### The task
Extract each line holding the word "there" from the entries.

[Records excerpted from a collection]
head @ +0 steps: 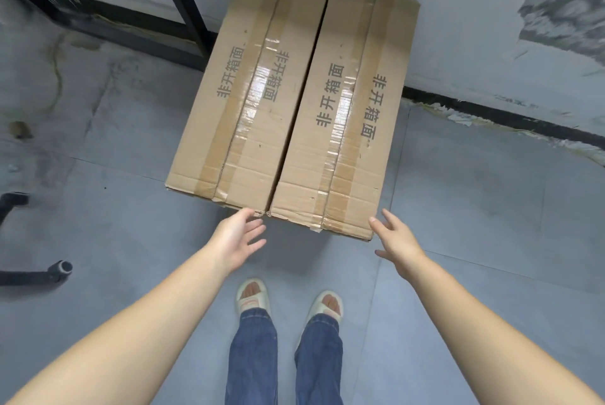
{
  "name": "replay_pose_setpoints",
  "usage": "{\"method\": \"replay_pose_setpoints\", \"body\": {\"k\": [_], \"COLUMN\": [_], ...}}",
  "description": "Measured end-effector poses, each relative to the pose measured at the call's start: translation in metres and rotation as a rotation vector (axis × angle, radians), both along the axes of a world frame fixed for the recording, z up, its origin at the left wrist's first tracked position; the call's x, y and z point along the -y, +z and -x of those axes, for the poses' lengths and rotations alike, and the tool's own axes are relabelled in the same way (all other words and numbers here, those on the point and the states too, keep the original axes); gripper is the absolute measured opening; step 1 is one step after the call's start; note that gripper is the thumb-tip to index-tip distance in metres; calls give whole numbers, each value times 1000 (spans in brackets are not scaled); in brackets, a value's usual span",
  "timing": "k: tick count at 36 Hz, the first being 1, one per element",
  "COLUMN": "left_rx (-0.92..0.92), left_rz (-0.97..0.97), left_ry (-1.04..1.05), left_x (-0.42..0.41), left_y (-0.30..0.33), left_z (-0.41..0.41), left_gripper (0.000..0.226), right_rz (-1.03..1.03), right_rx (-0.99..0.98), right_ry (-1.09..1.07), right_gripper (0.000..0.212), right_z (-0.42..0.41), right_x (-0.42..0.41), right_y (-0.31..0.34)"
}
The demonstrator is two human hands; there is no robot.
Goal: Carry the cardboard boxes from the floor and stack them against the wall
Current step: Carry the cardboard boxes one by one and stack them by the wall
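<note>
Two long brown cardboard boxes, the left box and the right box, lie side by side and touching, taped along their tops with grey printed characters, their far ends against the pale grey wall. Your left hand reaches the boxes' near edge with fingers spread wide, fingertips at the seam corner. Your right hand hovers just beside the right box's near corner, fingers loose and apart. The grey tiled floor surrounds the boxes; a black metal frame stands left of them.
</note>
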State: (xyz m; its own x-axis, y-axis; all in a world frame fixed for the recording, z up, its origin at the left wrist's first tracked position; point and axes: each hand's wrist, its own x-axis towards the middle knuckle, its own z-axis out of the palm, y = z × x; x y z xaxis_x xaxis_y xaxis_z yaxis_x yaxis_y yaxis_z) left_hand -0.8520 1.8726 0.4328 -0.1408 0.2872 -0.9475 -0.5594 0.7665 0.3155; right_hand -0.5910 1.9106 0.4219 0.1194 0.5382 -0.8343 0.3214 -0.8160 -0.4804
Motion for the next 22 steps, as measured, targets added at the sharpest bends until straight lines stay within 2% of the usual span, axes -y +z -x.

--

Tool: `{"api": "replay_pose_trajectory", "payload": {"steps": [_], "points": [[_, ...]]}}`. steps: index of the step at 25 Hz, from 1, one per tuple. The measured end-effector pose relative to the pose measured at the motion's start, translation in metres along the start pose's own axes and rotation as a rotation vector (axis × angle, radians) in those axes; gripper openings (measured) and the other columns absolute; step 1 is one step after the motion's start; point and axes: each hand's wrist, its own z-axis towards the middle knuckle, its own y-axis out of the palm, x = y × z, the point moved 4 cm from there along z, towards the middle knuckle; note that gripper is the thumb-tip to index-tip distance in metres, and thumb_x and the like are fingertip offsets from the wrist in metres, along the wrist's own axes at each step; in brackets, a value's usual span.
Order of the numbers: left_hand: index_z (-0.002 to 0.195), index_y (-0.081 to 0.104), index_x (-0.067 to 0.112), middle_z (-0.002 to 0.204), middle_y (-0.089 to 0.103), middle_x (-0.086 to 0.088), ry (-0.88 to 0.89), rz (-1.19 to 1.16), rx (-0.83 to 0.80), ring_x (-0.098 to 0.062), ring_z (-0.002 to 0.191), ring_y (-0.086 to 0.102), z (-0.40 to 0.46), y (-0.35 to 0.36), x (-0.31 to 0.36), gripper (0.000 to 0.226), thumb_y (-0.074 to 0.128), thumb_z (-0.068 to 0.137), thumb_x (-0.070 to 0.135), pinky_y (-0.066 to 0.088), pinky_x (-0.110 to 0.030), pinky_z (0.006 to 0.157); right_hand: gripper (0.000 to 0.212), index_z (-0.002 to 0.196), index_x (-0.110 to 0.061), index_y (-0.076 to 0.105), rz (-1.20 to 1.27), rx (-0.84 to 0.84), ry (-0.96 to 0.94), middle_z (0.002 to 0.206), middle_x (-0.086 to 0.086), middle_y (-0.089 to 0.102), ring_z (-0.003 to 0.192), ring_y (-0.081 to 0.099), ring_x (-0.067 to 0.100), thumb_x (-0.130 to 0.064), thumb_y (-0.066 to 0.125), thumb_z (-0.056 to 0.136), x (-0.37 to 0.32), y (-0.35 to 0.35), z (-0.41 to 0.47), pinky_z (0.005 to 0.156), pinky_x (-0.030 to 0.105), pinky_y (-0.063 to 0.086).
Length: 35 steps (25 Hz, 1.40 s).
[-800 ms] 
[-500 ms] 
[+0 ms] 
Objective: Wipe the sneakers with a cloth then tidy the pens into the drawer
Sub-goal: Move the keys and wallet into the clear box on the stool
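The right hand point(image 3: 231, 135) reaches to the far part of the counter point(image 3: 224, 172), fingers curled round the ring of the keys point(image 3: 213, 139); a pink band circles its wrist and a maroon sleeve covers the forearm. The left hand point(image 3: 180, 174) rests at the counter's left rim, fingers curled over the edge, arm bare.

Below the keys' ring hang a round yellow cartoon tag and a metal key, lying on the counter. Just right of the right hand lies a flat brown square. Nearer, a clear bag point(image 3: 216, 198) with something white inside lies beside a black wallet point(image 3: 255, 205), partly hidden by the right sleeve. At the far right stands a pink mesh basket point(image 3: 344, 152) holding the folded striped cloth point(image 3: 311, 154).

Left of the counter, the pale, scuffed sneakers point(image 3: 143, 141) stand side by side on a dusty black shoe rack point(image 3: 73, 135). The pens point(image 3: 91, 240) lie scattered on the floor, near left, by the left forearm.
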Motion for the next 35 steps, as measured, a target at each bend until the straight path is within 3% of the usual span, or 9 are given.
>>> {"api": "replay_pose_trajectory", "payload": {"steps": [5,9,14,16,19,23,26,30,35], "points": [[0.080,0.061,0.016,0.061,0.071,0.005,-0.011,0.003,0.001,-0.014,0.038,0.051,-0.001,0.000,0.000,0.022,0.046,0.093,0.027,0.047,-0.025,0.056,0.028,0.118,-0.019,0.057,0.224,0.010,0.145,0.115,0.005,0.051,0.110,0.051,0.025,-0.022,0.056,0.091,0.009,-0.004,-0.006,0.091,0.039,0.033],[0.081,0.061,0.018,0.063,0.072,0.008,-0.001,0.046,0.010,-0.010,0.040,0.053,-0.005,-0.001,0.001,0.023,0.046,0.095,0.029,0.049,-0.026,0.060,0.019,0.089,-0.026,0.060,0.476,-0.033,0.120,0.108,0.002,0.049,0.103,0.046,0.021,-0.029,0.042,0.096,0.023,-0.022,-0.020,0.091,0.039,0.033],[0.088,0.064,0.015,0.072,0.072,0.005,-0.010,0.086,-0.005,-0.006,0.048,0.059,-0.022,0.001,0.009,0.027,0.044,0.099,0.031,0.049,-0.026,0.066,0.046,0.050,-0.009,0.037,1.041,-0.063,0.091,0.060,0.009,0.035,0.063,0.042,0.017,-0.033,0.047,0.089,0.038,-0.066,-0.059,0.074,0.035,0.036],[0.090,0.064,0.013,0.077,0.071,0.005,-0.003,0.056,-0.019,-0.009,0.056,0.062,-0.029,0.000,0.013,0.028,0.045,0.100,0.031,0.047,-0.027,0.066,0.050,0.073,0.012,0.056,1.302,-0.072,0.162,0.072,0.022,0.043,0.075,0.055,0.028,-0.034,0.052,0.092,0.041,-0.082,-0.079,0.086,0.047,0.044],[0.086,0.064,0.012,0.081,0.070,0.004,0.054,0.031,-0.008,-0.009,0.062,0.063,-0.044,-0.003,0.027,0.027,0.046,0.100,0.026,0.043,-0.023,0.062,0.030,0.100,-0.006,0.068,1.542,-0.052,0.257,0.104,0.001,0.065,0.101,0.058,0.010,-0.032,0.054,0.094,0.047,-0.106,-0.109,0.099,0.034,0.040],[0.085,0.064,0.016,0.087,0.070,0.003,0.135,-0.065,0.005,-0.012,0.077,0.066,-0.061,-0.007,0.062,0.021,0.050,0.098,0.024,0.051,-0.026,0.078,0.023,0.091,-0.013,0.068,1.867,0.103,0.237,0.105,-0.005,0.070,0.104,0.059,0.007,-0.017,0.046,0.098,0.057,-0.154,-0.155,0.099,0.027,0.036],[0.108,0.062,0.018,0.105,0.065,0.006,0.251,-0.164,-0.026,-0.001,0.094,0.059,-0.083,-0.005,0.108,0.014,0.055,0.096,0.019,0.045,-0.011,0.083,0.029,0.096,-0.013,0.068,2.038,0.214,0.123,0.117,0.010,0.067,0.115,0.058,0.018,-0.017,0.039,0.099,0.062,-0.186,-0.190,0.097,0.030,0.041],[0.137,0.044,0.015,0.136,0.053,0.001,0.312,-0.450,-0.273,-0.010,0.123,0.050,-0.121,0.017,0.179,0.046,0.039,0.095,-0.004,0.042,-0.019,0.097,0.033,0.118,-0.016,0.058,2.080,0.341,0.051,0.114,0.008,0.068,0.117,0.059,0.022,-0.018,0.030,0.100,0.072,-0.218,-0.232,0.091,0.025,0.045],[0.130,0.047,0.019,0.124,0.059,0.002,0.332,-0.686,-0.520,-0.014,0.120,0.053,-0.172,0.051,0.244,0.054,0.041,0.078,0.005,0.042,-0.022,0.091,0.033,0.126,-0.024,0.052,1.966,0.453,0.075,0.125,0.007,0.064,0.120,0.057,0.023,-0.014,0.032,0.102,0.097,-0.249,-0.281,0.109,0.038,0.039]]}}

### Result of this exercise
The demonstrator is two human hands; there is no robot.
Tool: `{"api": "replay_pose_trajectory", "payload": {"steps": [_], "points": [[_, ...]]}}`. steps: index of the step at 25 Hz, from 1, one per tuple. The measured end-effector pose relative to the pose measured at the motion's start, translation in metres along the start pose's own axes and rotation as a rotation vector (axis × angle, radians) in those axes; gripper openings (measured) and the other columns absolute; step 1 is one step after the motion's start; point and axes: each hand's wrist, its own z-axis towards the middle knuckle, its own y-axis out of the palm, x = y × z, the point moved 4 cm from there along z, towards the middle knuckle; note that gripper is the thumb-tip to index-tip distance in metres, and thumb_x and the like are fingertip offsets from the wrist in metres, along the wrist's own axes at each step; in brackets, a value's usual span.

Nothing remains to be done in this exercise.